Pomegranate Margarita
Ingredients
* 1 cup tequila
* 1 cup triple sec
* 1/4 cup confectioners' sugar
* 4 cups ice
* 1 cup pomegranate juice
* 1 cup fresh lime juice
Directions
1. Pour the tequila and triple sec into a pitcher. Sprinkle in the confectioners' sugar, and stir to dissolve. Add the ice, and pour in the pomegranate juice and lime juice. Stir to mix, then serve. You can add more tequila to taste if you're a professional.
Pomegranate Ice Cream
Ingredients
* 1 cup heavy cream
* 1 cup white sugar
* 1 cup pomegranate juice
* 1 teaspoon vanilla extract
* 1 pinch salt
Directions
1. Stir together the heavy cream and sugar. Stir in the pomegranate juice, vanilla extract, and salt. Add the mixture to an ice cream maker and freeze according to the manufacturer's directions.
Blushing POM Holiday Cheesecake
Ingredients
* Crust: 2 cups graham cracker or chocolate cookie
crumbs
* 1/2 cup granulated sugar
* 1/2 cup (1 stick) butter or margarine, melted
* Filling: 4 8-oz. packages cream cheese, softened
* 1 1/4 cups granulated sugar
* 4 large eggs
* 3/4 cup milk
* 1 tablespoon vanilla extract
* 1/2 teaspoon salt
* Topping: Juice from 34 large POM Wonderful
Pomegranates* or 1 1/2 cups
POM Wonderful 100% Pomegranate Juice
* 1/3 cup granulated sugar
* 1 tablespoon cornstarch
* Garnish: (Optional) 1/3 cup arils from 1 large POM Wonderful
Pomegranate
* Fresh mint leaves
Preparation
* Crust: 1. Preheat oven to 400F.
* 2. Stir together crumbs, sugar and butter until moistened.
* 3. Press evenly into bottom of a 13 x 9 x 2-inch baking dish.
* Filling: 1. In a large mixer bowl beat cream cheese and sugar on medium speed of electric mixer until fluffy. Beat in eggs, milk, vanilla and salt just until blended. Pour over crust in pan; spread evenly.
* 2. Bake for 15 minutes, then reduce heat to 350F and bake 20 to 25 minutes more, until cake is firm at sides and soft-set (jiggles slightly) in the center. Do not over-bake.
* 3. Cool cake in pan on a wire rack for up to 2 hours, then cover and refrigerate for 2 to 4 hours before serving. (Refrigerate cake for up to 1 week.)

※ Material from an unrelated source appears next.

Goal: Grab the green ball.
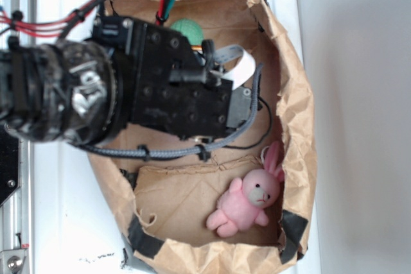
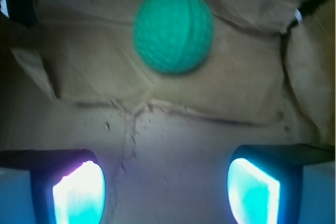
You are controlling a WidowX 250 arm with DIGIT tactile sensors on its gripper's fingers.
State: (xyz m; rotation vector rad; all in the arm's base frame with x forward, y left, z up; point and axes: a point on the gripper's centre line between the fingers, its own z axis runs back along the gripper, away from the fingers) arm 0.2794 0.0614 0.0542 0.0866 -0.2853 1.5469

* Topping: 1. Prepare garnish Score 1 fresh pomegranate and place in a bowl of water. Break open the pomegranate under water to free the arils (seed sacs). The arils will sink to the bottom of the bowl and the membrane will float to the top. Sieve and put the arils in a separate bowl. Reserve 1⁄3 cup of the arils from fruit and set aside. (Refrigerate or freeze remaining arils for another use.)
* 2. Prepare fresh pomegranate juice.*
* 3. In saucepan combine juice with sugar and cornstarch. Bring to boil; reduce heat. Cook and stir for 2 minutes. Cool slightly; spread glaze over cake.
* 4. Sprinkle reserved arils on top; garnish with mint leaves if desired.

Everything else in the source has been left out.